Summary
Conceptually one of the most important paradigm shifts in inflammation research in the past 15 years, led by Charles Serhan at Harvard. Resolution of inflammation is not a passive process — it is an active, biochemically driven phase with its own mediator molecules.
The biology
Specialized pro-resolving mediators (SPMs) include resolvins, protectins, and maresins — bioactive metabolomes that stimulate self-limited innate responses, enhance microbial killing and clearance, and are organ-protective.
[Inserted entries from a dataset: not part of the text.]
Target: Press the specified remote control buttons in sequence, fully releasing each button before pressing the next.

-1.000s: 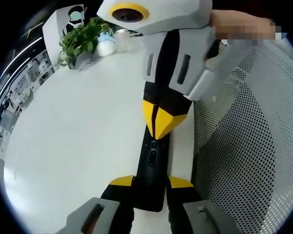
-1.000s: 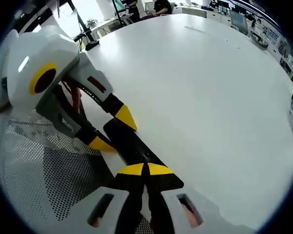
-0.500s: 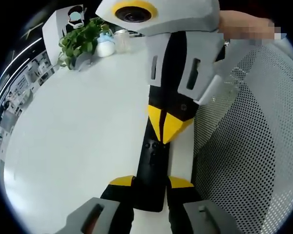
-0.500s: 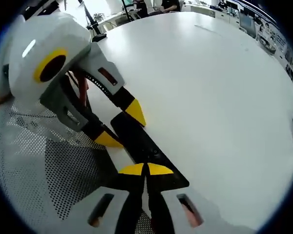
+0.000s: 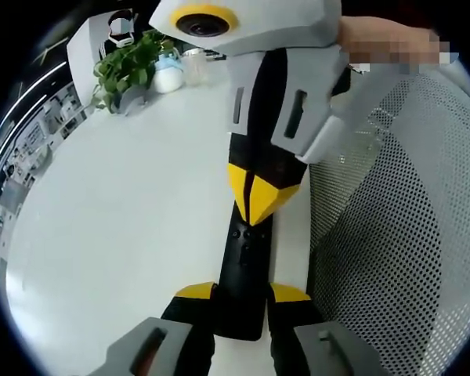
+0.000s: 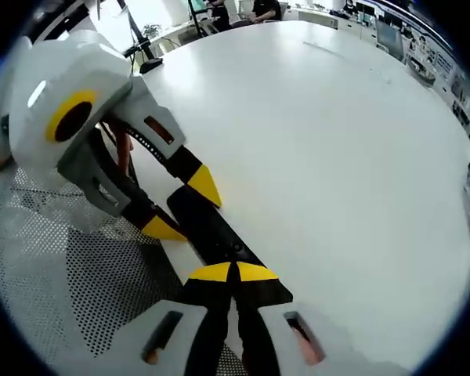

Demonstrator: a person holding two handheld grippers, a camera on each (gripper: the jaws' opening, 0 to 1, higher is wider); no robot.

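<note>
A potted plant (image 5: 124,69) stands near the far edge of the white desk (image 5: 117,211) in the left gripper view, with a small pale bottle (image 5: 169,72) just beside it and a white panel behind. A white mesh chair back (image 5: 399,227) runs along the desk's near edge, close against the remote. In the right gripper view the same mesh (image 6: 78,282) fills the lower left, and past the desk's far edge there are other desks with people seated at them.

The black remote control (image 5: 245,270) lies flat on the desk near that chair-side edge. The left gripper (image 5: 243,296) has its two yellow-tipped jaws set apart, one on each long side of the remote's near end, bracing it; whether they press the sides I cannot tell. The right gripper (image 5: 256,205) comes down from above in this view with its yellow tips drawn together into one point, and that point sits on the remote's upper face, just past a pair of small buttons.

In the right gripper view the right gripper's (image 6: 235,272) closed tips meet over the remote (image 6: 211,235), and the left gripper (image 6: 184,205) shows from the left with its jaws straddling the remote's far end. A person's fingers (image 6: 124,149) show behind the left gripper's body.
</note>
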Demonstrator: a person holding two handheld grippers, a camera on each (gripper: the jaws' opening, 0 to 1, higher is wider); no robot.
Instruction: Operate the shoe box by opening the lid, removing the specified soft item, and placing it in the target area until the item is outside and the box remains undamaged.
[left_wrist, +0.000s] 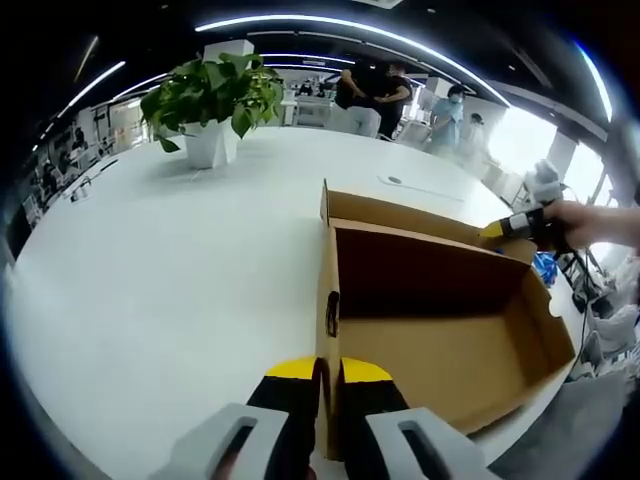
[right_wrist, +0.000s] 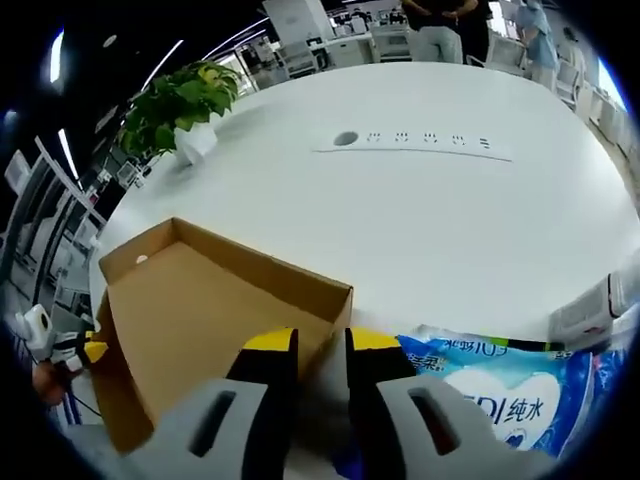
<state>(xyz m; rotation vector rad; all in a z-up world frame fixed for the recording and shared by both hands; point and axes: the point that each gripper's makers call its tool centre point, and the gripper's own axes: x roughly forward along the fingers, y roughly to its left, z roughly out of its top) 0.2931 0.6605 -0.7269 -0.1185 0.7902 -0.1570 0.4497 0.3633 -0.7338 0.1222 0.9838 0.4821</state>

SPMs are bioactive lipid mediators derived from omega-3 fatty acids — specifically arachidonic acid (AA), EPA, and DHA. Lipoxins come from AA, E-series resolvins from EPA, and D-series resolvins, protectins, and maresins from DHA.
Core principle
When inflammation begins, the system releases pro-inflammatory eicosanoids (PGE2, LTB4). Over hours, the same enzymes (COX, LOX) must switch to producing resolvins instead. This class-switch requires sufficient EPA and DHA in cell membranes. When omega-3 status is low, the system continues producing pro-inflammatory mediators rather than resolvins — and inflammation never enters resolution.
Clinical implication
In a patient with chronic escalating inflammation, this may partly explain "why doesn't it ever stop?" Measurement of omega-3 index (% EPA+DHA in red blood cell phospholipids) is a standardized blood test. Optimal: >8%. Most Western populations: 3–5%. Directly measurable and modifiable.
Open questions
Direct SPM administration (Resolvin E1, Resolvin D2) is being studied as pharmacological intervention. Still mostly preclinical but one of the most active translational fields. Whether downstream resolvin biology can be triggered without omega-3 substrate is the active question.